The ascendance of the Weekly in Seattle can be seen now as a sign that Seattle was on the threshold of massive change—moving from a big provincial town to something like a major American city. Even in 1976, when the Weekly was founded, it wasn’t clear that Seattle was ready for a publication offering an alternative to the complacent coverage sold by the city’s dailies—nor that there was enough cultural life in Seattle to sustain a culture-centric weekly. But by 1983, when I began working half-time for the Weekly , it was the city’s leading cultural voice, and the paper’s offices were filled with the kind of high energy that ascendant organizations always have. We were on a roll at the Weekly and we knew it—and we sensed that Seattle was, too.
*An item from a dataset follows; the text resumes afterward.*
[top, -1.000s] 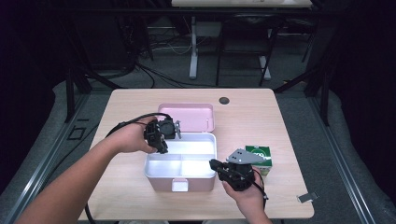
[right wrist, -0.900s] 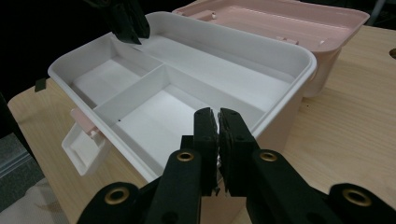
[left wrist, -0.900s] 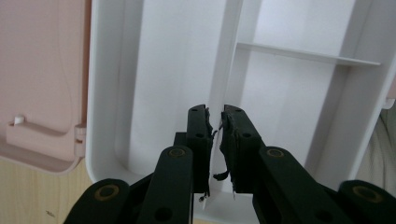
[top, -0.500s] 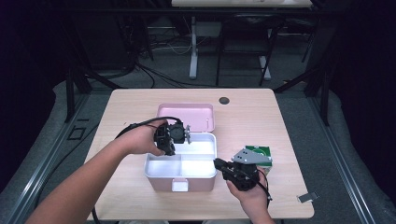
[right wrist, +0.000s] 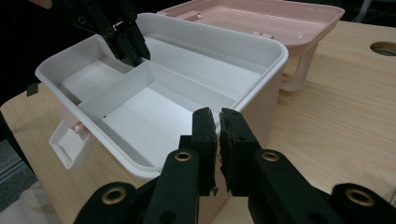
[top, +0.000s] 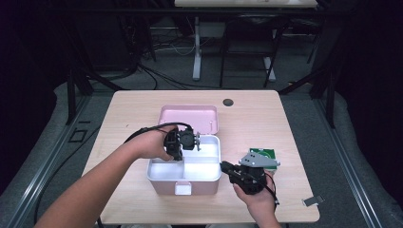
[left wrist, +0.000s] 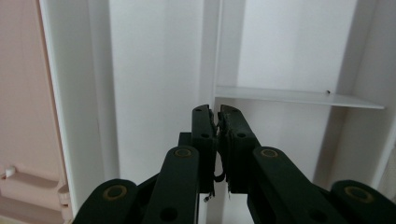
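Left claw [top: 196, 140] frame centre, jaws just closed, nothing gripped, inside white box [top: 209, 175]. Right claw [top: 224, 166] lower right, shut, empty, at box rim.

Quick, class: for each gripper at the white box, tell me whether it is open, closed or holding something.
Left gripper: jaws have just been closing on the white tray's divider wall, gripping it.
Right gripper: closed, holding nothing.

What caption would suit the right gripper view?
Right gripper, jaws shut, at the rim of an open white tray box; left gripper dips inside.
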`<state>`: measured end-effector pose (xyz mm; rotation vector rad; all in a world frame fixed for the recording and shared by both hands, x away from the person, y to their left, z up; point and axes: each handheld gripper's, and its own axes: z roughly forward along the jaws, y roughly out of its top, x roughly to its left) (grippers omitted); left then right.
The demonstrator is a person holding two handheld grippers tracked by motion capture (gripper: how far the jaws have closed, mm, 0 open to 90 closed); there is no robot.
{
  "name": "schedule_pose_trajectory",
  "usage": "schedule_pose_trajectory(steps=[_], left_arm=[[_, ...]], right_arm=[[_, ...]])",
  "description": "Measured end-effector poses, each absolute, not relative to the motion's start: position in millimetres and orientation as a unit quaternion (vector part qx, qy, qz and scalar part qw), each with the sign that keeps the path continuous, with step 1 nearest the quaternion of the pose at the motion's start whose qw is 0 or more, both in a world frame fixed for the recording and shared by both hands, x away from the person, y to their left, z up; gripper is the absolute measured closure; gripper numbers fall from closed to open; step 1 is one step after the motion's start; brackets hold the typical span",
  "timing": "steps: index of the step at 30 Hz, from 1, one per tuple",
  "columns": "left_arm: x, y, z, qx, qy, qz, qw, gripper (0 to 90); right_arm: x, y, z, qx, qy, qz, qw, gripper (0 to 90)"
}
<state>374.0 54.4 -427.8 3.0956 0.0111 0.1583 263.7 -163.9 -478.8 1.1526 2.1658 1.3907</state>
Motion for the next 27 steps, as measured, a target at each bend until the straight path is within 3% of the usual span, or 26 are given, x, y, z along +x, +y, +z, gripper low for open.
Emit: schedule_pose_trajectory(steps=[27], left_arm=[[376.1,42.4,-438.4,0.999,-0.005,0.046,-0.005,87.1]], right_arm=[[263.4,-171.6,-486.7,0.416,0.753,0.486,0.157,84.4]])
The more time I spent at Microsoft, meanwhile, the clearer it was to me that the company was going to be a solid success. Every time I went out there the place was packed with more people. Microsoft kept offering me more and more work from more and more editors and hiring people at an ever-more-blistering pace. My friend Jan Allister was growing increasingly miserable at butterworth, so I told her about Microsoft and introduced her to the head of its editorial department. The woman hired Allister almost immediately after giving her an editing test. I might not have had the stomach to work at such a juggernaut myself, but at least now I was assured of getting all the typesetting work I needed.
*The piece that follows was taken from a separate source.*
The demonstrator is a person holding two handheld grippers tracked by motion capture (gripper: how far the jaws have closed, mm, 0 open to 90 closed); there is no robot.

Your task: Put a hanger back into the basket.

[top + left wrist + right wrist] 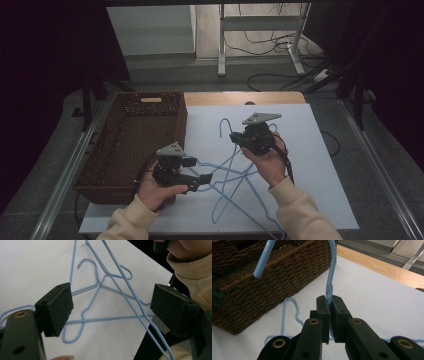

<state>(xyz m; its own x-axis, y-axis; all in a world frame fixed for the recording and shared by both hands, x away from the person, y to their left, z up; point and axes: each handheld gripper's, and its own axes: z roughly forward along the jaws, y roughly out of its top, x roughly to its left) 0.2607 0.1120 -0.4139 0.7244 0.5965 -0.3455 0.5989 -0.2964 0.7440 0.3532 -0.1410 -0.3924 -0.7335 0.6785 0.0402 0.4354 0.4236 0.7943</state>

This was vitally important. Writing was proving to be immensely pleasurable, and my wife, with career ambitions no greater than mine and with an even greater desire to stay at home playing with our daughters, began doing adoption counseling part-time, generating the same risible income I was earning with my writing. So it was typesetting that was paying our bills. And as long as I could keep cash-spewing Microsoft as a customer, I could avoid the distasteful ritual of getting into my business costume—an old, ill-fitting jacket-and-slacks outfit I had bought years ago for some adult social occasion—working myself into an optimistic lather, and making sales calls on potential customers. Nothing was more depressing. I had only had to try that a few times, and every depressing attempt left me feeling like Willy Loman without the charm.

Questions & Answers

what are components of cells
ofosola Reply
twugzfisfjxxkvdsifgfuy7 it
Sami
58214993
Sami
what is a salt
John
the difference between male and female reproduction
John
what is computed
IBRAHIM Reply
what is biology
IBRAHIM
what is the full meaning of biology
IBRAHIM
what is biology
Jeneba
what is cell
Kuot
425844168
Sami
what is biology
Inenevwo
what is cytoplasm
Emmanuel Reply
structure of an animal cell
Arrey Reply
what happens when the eustachian tube is blocked
Puseletso Reply
what's atoms
Achol Reply
discuss how the following factors such as predation risk, competition and habitat structure influence animal's foraging behavior in essay form
Burnet Reply
cell?
Kuot
location of cervical vertebra
KENNEDY Reply
What are acid
Sheriff Reply
define biology infour way
Happiness Reply
What are types of cell
Nansoh Reply
how can I get this book
Gatyin Reply
what is lump
Chineye Reply
what is cell
Maluak Reply
what is biology
Maluak
what is vertibrate
Jeneba
what's cornea?
Majak Reply
what are cell
Achol
Got questions? Join the online conversation and get instant answers!
Jobilize.com Reply

Get Jobilize Job Search Mobile App in your pocket Now!

Get it on Google Play Download on the App Store Now




Source:  OpenStax, Filter design - sidney burrus style. OpenStax CNX. May 07, 2009 Download for free at http://cnx.org/content/col10701/1.1
Google Play and the Google Play logo are trademarks of Google Inc.

Notification Switch

Would you like to follow the 'Filter design - sidney burrus style' conversation and receive update notifications?